From: Ian Sin <ian.sinkwokwong_REMOVE_THIS_FROM_EMAIL_FIRST_at_utoronto.ca>
Date: Mon, 14 Nov 2005 01:03:56 -0500

This paper studies the availability of hosts in the Overnet P2P network,
a more complex matter than other systems' availability due to the nature
of P2P networks. It shows that IP aliasing (due to NAT and DHCP) is a
major factor in availability studies as it underestimates availability
and overestimates the number of hosts in the system. The study also
shows that the interdependence of host availability is close to none but
there is some time-of-day dependence and churn rate in the system is
significant.

The strength of this paper is that it shows how the methodology used in
some previous studies to determine availability might have
underestimated availability in P2P systems.

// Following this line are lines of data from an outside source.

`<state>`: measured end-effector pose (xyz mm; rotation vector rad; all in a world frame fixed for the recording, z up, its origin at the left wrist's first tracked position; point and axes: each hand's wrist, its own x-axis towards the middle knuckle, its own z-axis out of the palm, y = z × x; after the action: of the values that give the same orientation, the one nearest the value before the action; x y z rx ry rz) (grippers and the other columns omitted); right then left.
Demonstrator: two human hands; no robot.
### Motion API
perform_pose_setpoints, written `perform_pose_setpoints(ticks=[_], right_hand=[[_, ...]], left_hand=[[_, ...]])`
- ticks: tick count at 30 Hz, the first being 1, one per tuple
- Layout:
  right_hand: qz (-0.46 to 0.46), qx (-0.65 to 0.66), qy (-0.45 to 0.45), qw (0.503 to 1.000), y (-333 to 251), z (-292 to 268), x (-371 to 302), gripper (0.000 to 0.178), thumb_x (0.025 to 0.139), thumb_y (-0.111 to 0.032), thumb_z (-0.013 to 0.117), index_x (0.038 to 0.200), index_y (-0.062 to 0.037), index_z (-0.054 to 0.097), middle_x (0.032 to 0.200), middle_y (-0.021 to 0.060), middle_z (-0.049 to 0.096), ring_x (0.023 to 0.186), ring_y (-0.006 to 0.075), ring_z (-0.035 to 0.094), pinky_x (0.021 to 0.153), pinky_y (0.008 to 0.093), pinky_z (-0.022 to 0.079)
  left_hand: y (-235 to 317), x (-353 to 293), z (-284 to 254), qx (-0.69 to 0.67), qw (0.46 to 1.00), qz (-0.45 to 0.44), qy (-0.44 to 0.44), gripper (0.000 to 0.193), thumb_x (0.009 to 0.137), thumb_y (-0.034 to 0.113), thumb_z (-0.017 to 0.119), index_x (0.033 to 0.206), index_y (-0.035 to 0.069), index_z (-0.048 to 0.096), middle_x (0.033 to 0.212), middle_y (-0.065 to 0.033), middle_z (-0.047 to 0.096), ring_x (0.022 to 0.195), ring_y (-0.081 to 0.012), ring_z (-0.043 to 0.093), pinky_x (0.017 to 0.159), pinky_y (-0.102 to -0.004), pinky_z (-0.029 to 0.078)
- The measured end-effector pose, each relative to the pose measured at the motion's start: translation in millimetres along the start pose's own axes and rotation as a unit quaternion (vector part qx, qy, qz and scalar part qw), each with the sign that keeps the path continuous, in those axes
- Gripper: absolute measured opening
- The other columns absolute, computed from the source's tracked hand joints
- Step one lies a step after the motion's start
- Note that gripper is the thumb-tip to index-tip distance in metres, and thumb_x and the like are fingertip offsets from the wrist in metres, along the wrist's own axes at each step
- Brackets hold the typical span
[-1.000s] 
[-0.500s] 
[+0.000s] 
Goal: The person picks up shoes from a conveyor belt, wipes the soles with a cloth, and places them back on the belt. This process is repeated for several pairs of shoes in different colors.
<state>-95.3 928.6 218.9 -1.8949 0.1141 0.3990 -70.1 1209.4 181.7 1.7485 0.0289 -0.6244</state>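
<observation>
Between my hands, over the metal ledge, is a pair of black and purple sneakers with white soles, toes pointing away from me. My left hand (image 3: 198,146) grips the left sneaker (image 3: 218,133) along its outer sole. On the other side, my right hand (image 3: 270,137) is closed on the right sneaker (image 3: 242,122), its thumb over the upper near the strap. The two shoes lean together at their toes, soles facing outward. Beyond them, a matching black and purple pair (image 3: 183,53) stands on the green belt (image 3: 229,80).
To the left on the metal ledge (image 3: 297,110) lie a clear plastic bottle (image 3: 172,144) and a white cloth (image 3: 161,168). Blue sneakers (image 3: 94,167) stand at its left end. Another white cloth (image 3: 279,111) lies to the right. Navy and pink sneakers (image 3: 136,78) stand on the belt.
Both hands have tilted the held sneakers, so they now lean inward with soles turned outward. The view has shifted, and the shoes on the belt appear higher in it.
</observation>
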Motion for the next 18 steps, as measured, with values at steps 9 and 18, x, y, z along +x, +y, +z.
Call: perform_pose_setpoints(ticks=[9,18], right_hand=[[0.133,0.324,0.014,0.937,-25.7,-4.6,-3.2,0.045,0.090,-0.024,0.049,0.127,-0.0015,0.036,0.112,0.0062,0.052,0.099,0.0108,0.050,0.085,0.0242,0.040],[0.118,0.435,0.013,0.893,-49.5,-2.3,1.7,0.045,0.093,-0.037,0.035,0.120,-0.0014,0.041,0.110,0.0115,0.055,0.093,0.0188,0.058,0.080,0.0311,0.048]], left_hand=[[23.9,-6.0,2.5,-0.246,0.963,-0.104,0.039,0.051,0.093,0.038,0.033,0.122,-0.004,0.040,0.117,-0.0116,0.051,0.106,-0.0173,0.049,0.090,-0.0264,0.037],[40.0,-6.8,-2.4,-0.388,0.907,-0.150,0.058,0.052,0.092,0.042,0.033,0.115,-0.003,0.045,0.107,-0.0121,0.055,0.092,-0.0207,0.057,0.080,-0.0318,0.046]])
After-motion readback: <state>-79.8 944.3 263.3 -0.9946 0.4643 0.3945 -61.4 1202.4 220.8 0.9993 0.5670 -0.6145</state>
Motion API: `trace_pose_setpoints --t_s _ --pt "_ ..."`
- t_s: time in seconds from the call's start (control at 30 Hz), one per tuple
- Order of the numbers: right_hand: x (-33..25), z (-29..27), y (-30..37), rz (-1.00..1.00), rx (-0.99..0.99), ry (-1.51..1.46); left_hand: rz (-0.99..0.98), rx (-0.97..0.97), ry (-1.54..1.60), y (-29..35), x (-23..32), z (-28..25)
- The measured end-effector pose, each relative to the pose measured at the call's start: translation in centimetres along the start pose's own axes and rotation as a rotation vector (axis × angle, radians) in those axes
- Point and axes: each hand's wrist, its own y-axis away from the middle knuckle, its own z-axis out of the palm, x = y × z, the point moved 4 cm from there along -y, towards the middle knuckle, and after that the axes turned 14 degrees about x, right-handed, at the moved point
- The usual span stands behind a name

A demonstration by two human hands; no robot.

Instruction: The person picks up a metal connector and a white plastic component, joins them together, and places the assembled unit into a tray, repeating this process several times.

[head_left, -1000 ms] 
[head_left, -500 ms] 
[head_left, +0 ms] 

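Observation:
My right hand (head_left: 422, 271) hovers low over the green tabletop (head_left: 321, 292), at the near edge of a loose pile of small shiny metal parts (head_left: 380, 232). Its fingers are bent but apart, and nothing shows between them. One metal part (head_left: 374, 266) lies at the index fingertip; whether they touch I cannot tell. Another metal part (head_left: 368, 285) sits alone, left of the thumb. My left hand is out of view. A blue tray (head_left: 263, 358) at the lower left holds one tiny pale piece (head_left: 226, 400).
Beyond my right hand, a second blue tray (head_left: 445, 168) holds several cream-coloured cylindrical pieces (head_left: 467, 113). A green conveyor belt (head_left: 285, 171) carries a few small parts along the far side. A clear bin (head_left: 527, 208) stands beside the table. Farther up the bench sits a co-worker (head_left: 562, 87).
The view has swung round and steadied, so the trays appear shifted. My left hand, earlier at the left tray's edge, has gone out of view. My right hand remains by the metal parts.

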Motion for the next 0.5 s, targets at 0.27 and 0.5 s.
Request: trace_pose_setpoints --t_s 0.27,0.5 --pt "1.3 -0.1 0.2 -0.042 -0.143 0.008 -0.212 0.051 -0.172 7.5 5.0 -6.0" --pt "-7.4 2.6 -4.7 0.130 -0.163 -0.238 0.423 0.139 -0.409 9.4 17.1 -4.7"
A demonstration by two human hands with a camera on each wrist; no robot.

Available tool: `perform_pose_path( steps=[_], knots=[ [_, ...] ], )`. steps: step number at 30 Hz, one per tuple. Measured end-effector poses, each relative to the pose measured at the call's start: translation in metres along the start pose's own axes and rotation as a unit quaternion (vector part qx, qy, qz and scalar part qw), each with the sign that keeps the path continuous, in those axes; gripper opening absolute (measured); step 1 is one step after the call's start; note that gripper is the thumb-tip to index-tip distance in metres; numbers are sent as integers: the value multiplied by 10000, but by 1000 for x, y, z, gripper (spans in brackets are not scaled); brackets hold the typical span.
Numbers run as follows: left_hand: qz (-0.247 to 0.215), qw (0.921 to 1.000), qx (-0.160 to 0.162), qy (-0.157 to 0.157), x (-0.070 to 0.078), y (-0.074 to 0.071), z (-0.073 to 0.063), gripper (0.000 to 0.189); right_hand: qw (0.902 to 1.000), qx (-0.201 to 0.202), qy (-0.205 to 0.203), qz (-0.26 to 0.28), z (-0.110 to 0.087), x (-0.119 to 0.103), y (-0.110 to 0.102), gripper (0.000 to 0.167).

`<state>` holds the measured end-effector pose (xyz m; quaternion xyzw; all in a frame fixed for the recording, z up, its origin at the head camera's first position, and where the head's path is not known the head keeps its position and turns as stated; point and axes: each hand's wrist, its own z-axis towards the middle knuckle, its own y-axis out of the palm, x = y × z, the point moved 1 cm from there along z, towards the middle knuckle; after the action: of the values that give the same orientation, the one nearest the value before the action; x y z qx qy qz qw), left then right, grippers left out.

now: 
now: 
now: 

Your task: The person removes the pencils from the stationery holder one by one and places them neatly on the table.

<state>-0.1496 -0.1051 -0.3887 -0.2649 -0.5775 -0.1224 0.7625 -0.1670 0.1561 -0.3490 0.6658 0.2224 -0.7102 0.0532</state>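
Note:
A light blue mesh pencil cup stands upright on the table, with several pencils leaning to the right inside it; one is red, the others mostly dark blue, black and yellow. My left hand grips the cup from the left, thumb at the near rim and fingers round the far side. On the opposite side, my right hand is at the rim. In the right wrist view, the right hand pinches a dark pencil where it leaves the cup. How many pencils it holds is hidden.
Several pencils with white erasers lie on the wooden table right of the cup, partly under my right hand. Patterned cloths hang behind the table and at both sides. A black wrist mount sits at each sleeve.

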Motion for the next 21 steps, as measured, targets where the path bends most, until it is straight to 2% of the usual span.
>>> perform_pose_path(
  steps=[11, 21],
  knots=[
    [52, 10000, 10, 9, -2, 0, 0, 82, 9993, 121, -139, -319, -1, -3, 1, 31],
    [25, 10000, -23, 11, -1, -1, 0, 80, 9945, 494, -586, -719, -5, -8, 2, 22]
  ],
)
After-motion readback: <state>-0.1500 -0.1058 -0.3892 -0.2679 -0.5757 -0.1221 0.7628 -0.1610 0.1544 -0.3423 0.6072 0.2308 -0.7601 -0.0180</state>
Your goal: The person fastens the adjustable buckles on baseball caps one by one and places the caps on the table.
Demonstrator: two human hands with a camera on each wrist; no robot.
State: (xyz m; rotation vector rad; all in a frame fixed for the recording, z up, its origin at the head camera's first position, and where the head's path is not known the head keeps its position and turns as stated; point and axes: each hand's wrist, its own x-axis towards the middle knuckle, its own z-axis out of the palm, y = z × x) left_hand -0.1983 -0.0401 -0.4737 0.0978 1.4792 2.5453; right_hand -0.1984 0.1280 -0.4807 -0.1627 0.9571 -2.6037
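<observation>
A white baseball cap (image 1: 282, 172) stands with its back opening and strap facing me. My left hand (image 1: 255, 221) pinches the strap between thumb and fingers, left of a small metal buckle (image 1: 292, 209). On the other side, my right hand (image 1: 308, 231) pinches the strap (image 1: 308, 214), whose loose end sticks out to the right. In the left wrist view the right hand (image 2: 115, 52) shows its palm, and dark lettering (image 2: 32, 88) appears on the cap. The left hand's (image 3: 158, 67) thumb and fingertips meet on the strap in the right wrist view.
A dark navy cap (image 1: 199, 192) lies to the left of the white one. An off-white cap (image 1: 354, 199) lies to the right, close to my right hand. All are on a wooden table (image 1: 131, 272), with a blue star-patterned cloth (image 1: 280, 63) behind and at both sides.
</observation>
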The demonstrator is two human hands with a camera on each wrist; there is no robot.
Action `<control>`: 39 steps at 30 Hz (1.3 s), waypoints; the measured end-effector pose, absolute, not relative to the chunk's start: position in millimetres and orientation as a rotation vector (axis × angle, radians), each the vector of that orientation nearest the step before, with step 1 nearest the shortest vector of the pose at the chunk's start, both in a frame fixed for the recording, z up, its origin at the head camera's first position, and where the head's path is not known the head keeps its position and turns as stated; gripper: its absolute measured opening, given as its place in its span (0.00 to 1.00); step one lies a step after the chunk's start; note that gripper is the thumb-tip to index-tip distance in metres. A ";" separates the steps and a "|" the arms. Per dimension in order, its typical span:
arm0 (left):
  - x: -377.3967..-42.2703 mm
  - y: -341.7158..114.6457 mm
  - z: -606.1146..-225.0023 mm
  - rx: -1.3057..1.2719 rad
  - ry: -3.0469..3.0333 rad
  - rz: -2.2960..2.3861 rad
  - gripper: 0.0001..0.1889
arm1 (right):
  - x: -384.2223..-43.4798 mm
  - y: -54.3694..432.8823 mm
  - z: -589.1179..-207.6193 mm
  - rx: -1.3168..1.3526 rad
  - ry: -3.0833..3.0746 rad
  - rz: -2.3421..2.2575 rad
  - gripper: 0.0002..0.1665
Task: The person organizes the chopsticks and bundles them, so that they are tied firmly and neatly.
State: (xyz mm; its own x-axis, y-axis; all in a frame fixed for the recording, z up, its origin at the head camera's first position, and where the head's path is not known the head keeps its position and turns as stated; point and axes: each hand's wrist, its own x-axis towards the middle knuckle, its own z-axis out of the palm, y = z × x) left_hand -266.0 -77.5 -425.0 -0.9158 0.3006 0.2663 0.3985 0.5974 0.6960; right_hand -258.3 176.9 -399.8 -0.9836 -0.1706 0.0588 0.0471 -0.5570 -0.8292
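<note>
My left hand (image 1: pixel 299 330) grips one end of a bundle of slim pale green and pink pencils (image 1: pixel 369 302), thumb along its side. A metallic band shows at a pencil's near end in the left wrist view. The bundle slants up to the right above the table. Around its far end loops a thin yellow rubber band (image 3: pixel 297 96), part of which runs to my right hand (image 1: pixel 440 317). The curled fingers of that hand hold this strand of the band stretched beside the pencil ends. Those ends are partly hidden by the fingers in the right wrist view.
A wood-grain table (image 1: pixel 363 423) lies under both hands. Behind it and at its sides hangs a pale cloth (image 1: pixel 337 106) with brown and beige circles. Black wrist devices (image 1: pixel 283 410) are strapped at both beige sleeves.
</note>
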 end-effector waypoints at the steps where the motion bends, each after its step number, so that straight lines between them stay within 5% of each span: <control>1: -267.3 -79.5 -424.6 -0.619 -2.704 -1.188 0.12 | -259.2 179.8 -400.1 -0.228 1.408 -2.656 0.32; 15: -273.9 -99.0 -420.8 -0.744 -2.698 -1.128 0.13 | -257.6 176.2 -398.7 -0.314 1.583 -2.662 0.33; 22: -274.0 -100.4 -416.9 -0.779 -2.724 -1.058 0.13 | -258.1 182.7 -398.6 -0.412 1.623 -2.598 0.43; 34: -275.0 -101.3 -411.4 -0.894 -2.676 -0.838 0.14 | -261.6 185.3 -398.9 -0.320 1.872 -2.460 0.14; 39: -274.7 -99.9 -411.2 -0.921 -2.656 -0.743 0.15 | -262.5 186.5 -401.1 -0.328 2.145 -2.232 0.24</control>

The study is also the first
to show the rate of arrival and rate of departure in the Overnet P2P
network, which it claims significantly affects the design of a P2P
system architecture, especially for systems that base the amount of
replication on availability.

The shortcomings of this paper was the fact that it studied a relatively
small fixed set of hosts, i.e. 2400. It is unclear if this set is
representative of the overall Overnet system. Also, their method of
crawling the network to get a snapshot is not particularly convincing. I
believe they will not get an accurate picture and this will introduce
some inaccuracies but I can't quantify it. I am also left wondering what
the overhead of the prober is (mentioned in Section 3.2) and on what
grounds probing every 20 mins is deemed "good enough".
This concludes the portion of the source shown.